Without including any images, repeat the data exactly.

Dataset excerpt

◆ ◆ ◆ ◆

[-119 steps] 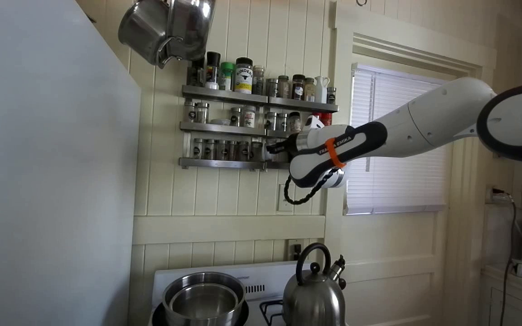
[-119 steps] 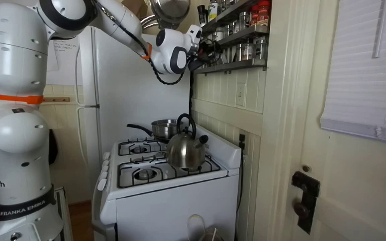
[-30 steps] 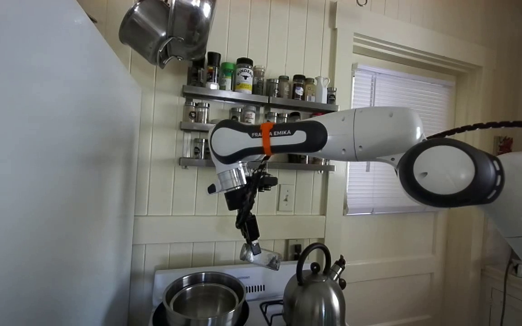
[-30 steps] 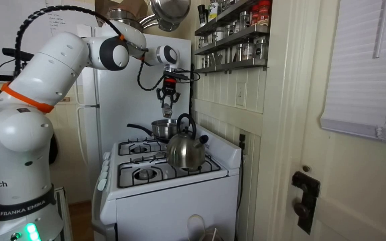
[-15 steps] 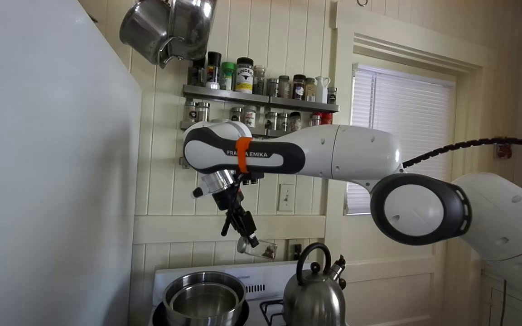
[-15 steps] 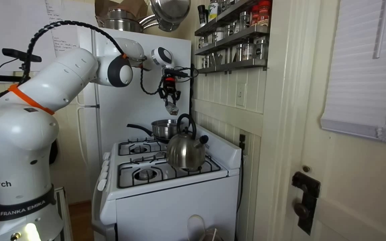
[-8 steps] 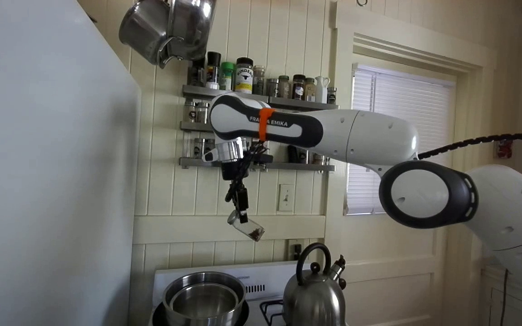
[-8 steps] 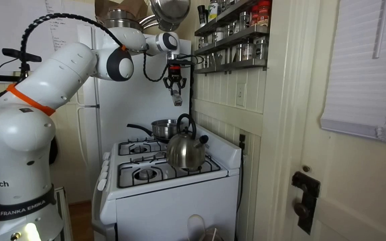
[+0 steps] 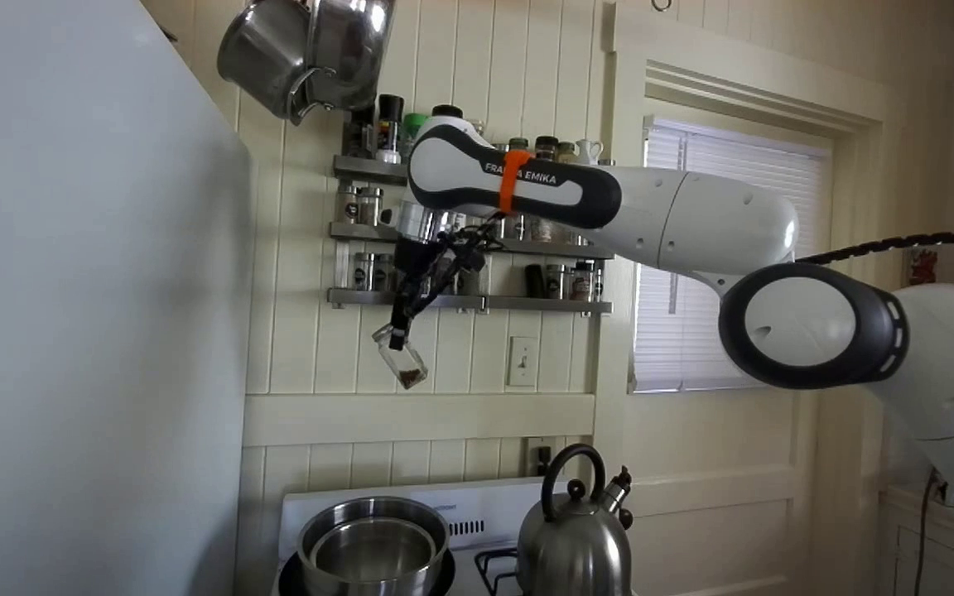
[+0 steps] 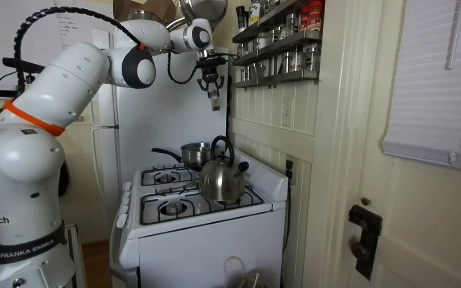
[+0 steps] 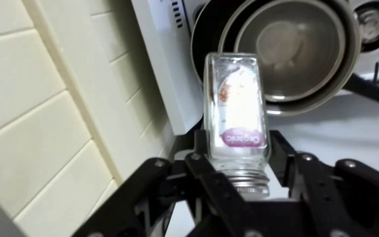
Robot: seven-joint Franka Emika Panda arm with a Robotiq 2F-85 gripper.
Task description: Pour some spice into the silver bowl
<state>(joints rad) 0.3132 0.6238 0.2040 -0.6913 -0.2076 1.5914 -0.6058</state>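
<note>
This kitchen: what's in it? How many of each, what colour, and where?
Gas stove: one, white, beside the refrigerator
Spice jar: one, clear with silver top, tilted above the stove
Silver bowl: one, shiny grey, on the stove
Smaller bowl: one, grey, inside that bowl
Pan: one, black, beneath the silver bowl
Kettle: one, silver and black, on the stove
Refrigerator: one, white, beside the stove
Wall shelves: three tiers, grey, above the stove
Spice containers: many, mixed colours, on the shelves
Pots: at least two, silver, overhead
Door: one, cream, near the stove
Window blind: one, white, on the door
Light switch: one, cream, below the shelves
Robot arm: one, white and black, above the stove
Pincer: one, black, closed on the spice jar
</note>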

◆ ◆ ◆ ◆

Worked solution
[-119 steps] 
[-119 steps] 
[-30 steps] 
[-30 steps] 
[-15 steps] 
[-15 steps] 
[-8 steps] 
[-8 steps] 
[+0 steps] 
[+0 steps] 
[+0 steps] 
Robot: seven-joint Franka Emika Panda arm with a Robotiq 2F-85 gripper.
Task description: Pour some spice into the silver bowl
<state>(joints rad) 0.3132 0.6238 0.2040 -0.6913 -0.2076 1.5914 -0.6058</state>
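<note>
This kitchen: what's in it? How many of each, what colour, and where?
Gas stove: one, white, beside the refrigerator
Spice jar: one, clear with silver top, tilted above the stove
Silver bowl: one, shiny grey, on the stove
Smaller bowl: one, grey, inside that bowl
Pan: one, black, beneath the silver bowl
Kettle: one, silver and black, on the stove
Refrigerator: one, white, beside the stove
Wall shelves: three tiers, grey, above the stove
Spice containers: many, mixed colours, on the shelves
Pots: at least two, silver, overhead
Door: one, cream, near the stove
Window blind: one, white, on the door
Light switch: one, cream, below the shelves
Robot arm: one, white and black, above the stove
Pincer: one, black, closed on the spice jar
</note>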

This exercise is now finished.